(Activity) Take every record and write it out again exactly, with no images included.

Source records
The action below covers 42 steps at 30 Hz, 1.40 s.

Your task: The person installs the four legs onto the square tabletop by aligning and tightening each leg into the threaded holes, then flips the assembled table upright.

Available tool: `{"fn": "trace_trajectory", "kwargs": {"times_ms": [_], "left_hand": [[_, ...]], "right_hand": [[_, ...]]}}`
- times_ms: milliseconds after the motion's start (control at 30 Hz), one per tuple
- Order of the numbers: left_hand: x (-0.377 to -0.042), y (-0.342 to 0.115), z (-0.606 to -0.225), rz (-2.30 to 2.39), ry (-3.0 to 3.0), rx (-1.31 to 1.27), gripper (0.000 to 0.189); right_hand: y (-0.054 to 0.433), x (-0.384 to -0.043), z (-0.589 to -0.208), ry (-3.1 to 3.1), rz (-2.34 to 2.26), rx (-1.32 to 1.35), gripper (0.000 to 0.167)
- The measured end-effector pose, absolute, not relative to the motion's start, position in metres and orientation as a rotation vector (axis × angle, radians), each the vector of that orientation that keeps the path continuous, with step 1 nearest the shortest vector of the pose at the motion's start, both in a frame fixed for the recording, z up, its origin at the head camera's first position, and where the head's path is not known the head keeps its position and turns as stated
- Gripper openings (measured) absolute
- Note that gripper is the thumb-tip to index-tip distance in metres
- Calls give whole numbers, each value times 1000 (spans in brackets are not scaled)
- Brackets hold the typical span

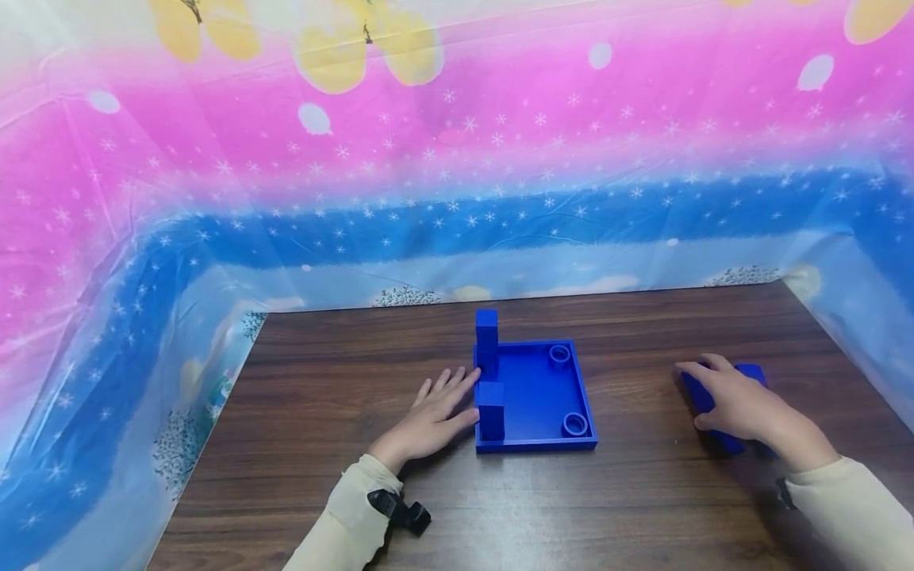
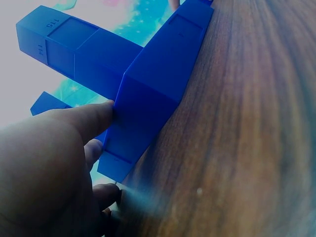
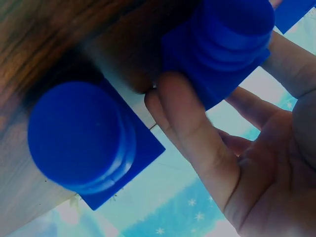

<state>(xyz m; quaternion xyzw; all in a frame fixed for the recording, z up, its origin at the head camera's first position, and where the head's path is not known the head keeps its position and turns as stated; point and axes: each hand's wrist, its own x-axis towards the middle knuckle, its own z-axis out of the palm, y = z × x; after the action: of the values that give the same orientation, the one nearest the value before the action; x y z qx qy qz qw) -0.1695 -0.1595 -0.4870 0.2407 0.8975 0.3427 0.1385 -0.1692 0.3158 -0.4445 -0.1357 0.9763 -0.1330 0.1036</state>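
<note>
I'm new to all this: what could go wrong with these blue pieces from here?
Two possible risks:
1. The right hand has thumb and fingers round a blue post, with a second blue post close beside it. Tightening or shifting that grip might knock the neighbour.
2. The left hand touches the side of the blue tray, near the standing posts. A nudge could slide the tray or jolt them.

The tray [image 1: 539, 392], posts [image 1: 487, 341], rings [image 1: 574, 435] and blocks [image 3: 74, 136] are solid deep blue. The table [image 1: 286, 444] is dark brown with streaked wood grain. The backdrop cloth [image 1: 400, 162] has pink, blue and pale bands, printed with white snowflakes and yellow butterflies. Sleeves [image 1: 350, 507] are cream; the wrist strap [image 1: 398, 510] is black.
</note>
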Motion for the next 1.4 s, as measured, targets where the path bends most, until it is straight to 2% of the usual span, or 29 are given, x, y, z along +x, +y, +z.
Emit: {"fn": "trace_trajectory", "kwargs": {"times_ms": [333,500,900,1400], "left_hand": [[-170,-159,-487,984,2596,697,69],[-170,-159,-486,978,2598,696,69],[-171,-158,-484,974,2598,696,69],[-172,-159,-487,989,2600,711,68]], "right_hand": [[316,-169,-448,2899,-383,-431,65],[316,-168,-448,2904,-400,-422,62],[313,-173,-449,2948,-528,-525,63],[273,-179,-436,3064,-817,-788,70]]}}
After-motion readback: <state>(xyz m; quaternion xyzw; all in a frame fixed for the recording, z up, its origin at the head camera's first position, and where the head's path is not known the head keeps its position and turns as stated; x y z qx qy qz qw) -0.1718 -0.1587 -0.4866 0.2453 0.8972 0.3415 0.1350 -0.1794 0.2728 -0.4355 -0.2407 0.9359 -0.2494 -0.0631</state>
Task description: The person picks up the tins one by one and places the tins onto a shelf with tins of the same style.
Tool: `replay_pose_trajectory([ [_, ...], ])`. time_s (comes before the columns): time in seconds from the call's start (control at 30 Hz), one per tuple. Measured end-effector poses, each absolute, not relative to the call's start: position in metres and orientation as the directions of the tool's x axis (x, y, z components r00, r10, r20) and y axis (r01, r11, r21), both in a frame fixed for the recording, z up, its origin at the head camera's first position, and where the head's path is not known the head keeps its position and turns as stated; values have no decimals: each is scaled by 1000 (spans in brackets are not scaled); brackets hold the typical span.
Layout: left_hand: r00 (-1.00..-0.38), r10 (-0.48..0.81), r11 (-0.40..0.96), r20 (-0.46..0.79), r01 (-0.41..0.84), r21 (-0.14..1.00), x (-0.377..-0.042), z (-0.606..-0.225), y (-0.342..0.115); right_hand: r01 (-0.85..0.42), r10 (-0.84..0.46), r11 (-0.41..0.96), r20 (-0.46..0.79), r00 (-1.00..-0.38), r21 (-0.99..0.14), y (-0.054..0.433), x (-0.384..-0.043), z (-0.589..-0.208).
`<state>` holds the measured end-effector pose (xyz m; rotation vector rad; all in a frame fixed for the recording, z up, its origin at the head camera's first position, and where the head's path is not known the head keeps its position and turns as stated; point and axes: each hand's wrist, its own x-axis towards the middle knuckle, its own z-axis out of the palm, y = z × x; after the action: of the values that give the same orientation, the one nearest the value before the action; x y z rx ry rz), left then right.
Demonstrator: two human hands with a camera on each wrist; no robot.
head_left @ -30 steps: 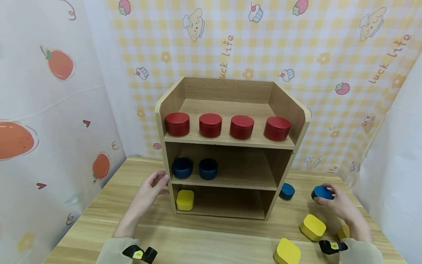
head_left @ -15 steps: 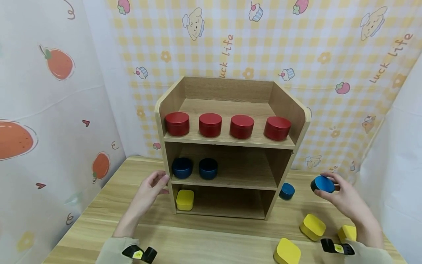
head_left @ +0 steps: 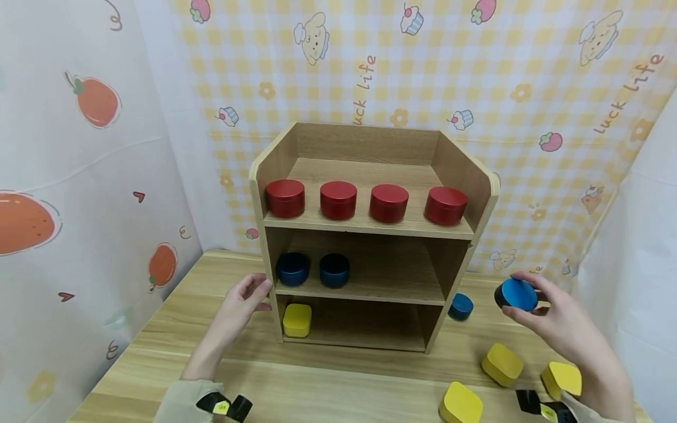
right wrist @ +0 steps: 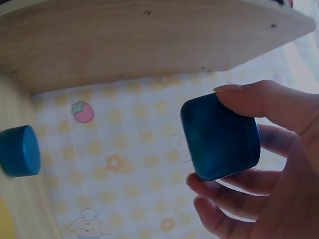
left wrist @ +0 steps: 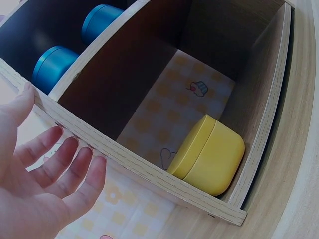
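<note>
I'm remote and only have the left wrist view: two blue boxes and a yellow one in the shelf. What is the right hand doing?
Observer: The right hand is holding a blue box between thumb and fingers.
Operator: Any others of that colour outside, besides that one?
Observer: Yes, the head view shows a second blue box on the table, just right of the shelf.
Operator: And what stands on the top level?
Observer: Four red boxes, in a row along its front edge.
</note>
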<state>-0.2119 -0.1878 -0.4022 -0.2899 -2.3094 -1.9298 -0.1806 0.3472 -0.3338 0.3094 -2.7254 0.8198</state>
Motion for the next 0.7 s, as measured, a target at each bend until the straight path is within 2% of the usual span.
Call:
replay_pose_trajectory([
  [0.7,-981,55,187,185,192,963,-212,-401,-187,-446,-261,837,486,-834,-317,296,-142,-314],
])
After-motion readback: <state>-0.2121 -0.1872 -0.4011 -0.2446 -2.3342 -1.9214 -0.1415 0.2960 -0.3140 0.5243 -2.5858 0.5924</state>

(Exercise solution)
The action below covers 42 steps at 30 Hz, 1.40 s.

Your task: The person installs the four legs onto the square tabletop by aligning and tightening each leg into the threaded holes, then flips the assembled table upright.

Available tool: `{"fn": "trace_trajectory", "kwargs": {"times_ms": [_], "left_hand": [[_, ...]], "right_hand": [[_, ...]]}}`
- times_ms: milliseconds after the motion's start (control at 30 Hz), one per tuple
- Order of the numbers: left_hand: x (-0.377 to -0.042), y (-0.342 to 0.115), z (-0.606 to -0.225), rz (-2.30 to 2.39), ry (-3.0 to 3.0), rx (-1.31 to 1.27), gripper (0.000 to 0.189); right_hand: y (-0.054 to 0.433), x (-0.384 to -0.043), z (-0.589 to -0.208), ry (-3.1 to 3.1), rz (-2.34 to 2.26), rx (-1.32 to 1.35), gripper (0.000 to 0.167)
- The measured end-effector pose, absolute, not relative to the motion's start, position in metres and orientation as a rotation vector (axis × angle, radians), each the vector of that orientation that keeps the path continuous, with step 1 nearest the shortest vector of the pose at the motion's start, both in a frame fixed for the recording, z up, its origin at the head camera's first position, and where the head's path is not known the head keeps its position and turns as stated
- Gripper openings (measured) absolute
- Note that gripper is the thumb-tip to index-tip distance in metres
- Calls give whole numbers, each value times 1000 (spans in brackets are not scaled)
- Brackets hold the typical span


<state>(xyz m; quaternion xyzw; all in a frame fixed for the recording, z up, its origin at the head camera's first position, and where the head's path is not known the head keeps its position and turns as stated; point and axes: each hand's wrist, its own x-axis towards the middle knuckle, its own z-axis out of the palm, y = z × x; after the action: of the values that give the same orientation, the one nearest the value before the action; x y z qx qy qz qw) -0.1695 -0.1595 -0.4870 0.2407 0.8975 0.3427 0.1385 -0.1692 0.3158 -0.4445 -0.1357 0.9763 -0.1330 0.1036</state>
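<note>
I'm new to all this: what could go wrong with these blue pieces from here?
Two possible risks:
1. The right hand has thumb and fingers round a blue post, with a second blue post close beside it. Tightening or shifting that grip might knock the neighbour.
2. The left hand touches the side of the blue tray, near the standing posts. A nudge could slide the tray or jolt them.

The tray [image 1: 539, 392], posts [image 1: 487, 341], rings [image 1: 574, 435] and blocks [image 3: 74, 136] are solid deep blue. The table [image 1: 286, 444] is dark brown with streaked wood grain. The backdrop cloth [image 1: 400, 162] has pink, blue and pale bands, printed with white snowflakes and yellow butterflies. Sleeves [image 1: 350, 507] are cream; the wrist strap [image 1: 398, 510] is black.
</note>
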Motion for the next 1.4 s, as measured, targets where the path bends most, until it is straight to 2% of the usual span, or 29 are given, x, y, z along +x, +y, +z.
Emit: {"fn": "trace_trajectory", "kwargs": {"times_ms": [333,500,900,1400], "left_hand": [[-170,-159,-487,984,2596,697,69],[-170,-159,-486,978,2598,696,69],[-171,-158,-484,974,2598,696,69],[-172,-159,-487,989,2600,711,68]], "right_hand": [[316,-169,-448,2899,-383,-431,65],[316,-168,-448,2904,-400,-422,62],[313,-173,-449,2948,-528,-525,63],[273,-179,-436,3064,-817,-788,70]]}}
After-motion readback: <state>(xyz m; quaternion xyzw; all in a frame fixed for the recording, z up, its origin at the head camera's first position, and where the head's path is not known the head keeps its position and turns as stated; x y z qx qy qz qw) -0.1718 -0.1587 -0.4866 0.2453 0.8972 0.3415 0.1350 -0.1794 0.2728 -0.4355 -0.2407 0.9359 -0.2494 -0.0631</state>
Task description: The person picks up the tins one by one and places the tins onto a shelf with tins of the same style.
Tool: `replay_pose_trajectory([ [_, ...], ])`. time_s (comes before the columns): time in seconds from the call's start (control at 30 Hz), one per tuple. Measured end-effector poses, each absolute, not relative to the call's start: position in metres and orientation as the directions of the tool's x axis (x, y, z components r00, r10, r20) and y axis (r01, r11, r21), both in a frame fixed for the recording, z up, its origin at the head camera's first position, and where the head's path is not known the head keeps its position and turns as stated; values have no decimals: each is scaled by 1000 (spans in brackets are not scaled); brackets hold the typical span.
Layout: left_hand: r00 (-1.00..-0.38), r10 (-0.48..0.81), r11 (-0.40..0.96), r20 (-0.46..0.79), r01 (-0.41..0.84), r21 (-0.14..1.00), x (-0.377..-0.042), z (-0.606..-0.225), y (-0.342..0.115); right_hand: r01 (-0.85..0.42), r10 (-0.84..0.46), r11 (-0.41..0.96), r20 (-0.46..0.79), r00 (-1.00..-0.38), r21 (-0.99..0.14), y (-0.054..0.433), x (-0.384..-0.043), z (-0.589..-0.208).
`<state>` holds the measured end-effector pose (xyz m; rotation vector rad; all in a frame fixed for the recording, z up, its origin at the head camera's first position, and where the head's path is not known the head keeps its position and turns as stated; point and axes: each hand's wrist, its own x-axis towards the middle knuckle, its own z-axis out of the palm, y = z × x; after the action: of the values that give the same orientation, the one nearest the value before the action; x y z rx ry rz), left then right.
Demonstrator: two human hands with a camera on each wrist; no robot.
head_left @ -30 steps: 
head_left @ -15 steps: 
head_left @ +0 steps: 
right wrist @ +0 steps: 
left wrist @ +0 steps: 
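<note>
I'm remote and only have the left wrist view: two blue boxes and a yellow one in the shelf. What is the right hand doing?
Observer: The right hand is holding a blue box between thumb and fingers.
Operator: Any others of that colour outside, besides that one?
Observer: Yes, the head view shows a second blue box on the table, just right of the shelf.
Operator: And what stands on the top level?
Observer: Four red boxes, in a row along its front edge.
</note>
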<state>-0.2119 -0.1878 -0.4022 -0.2899 -2.3094 -1.9298 -0.1806 0.3472 -0.3338 0.3094 -2.7254 0.8198</state>
Motion for the next 0.7 s, as measured, a target at each bend until the straight path is within 2% of the usual span.
Call:
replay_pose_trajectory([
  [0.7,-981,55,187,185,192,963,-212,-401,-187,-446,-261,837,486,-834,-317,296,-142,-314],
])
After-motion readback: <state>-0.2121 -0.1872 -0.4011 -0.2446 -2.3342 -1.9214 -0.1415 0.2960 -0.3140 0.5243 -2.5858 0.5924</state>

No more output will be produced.